In the entries below, the lines from the one with "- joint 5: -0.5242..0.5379" through the one with "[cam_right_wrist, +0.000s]" are to be copied exactly; both ends count.

**** Entries shown ****

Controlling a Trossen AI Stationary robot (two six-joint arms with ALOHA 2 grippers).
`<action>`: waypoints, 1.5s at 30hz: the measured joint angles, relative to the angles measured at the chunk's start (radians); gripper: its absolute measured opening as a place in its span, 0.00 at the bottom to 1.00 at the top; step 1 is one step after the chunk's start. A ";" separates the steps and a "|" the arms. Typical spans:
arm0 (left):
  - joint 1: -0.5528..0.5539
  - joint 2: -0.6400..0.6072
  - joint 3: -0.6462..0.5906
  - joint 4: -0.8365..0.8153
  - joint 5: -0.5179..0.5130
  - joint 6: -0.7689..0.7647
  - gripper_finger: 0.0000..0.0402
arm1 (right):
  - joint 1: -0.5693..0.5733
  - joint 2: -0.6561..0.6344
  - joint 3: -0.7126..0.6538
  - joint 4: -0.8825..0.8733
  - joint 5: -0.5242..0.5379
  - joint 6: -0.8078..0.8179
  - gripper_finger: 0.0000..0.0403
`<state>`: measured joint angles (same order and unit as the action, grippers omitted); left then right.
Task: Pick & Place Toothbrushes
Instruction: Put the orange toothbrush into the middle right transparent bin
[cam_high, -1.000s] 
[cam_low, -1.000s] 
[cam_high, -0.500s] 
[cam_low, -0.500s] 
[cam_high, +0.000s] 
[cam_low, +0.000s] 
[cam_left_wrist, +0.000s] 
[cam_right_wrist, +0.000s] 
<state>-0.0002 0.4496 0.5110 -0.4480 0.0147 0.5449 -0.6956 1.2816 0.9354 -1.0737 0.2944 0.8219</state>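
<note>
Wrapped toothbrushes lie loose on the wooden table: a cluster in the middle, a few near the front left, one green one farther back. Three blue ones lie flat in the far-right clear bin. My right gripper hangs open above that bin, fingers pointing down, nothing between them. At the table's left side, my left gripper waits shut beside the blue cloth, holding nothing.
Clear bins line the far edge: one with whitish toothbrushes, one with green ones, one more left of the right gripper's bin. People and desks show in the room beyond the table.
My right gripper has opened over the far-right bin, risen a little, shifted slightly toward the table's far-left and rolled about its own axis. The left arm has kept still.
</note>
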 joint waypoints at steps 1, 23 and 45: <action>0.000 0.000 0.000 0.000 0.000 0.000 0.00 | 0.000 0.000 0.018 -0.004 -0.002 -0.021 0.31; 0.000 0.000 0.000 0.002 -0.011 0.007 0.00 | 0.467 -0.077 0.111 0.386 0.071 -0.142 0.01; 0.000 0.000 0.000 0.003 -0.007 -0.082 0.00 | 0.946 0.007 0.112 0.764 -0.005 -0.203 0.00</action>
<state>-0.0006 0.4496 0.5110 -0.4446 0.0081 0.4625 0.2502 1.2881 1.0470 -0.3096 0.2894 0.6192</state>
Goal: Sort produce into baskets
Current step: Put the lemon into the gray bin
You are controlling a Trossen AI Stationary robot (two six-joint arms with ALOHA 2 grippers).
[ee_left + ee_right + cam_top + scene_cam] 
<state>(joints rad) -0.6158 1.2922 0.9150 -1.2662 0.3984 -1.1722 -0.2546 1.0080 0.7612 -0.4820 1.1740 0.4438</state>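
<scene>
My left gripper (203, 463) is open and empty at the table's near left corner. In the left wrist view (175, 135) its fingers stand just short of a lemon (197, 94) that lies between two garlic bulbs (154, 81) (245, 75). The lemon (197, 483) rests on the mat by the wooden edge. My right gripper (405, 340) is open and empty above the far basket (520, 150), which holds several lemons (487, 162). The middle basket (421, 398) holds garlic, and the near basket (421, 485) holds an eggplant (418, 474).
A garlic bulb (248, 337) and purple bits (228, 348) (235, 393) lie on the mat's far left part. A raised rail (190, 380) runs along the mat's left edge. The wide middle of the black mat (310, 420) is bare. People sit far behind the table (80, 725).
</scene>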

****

▶ **Exercise output**:
  - joint 5: -0.5242..0.5379
  - joint 6: -0.8078..0.8179
  - gripper_finger: 0.0000..0.0403
`<state>`: measured joint angles (same order and unit as the action, grippers omitted); left then right.
Task: Pick & Place Toothbrushes
Instruction: Put the orange toothbrush into the middle right transparent bin
[cam_high, -1.000s] 
[cam_low, -1.000s] 
[cam_high, -0.500s] 
[cam_low, -0.500s] 
[cam_high, +0.000s] 
[cam_low, +0.000s] 
[cam_left_wrist, +0.000s] 
[cam_right_wrist, +0.000s] 

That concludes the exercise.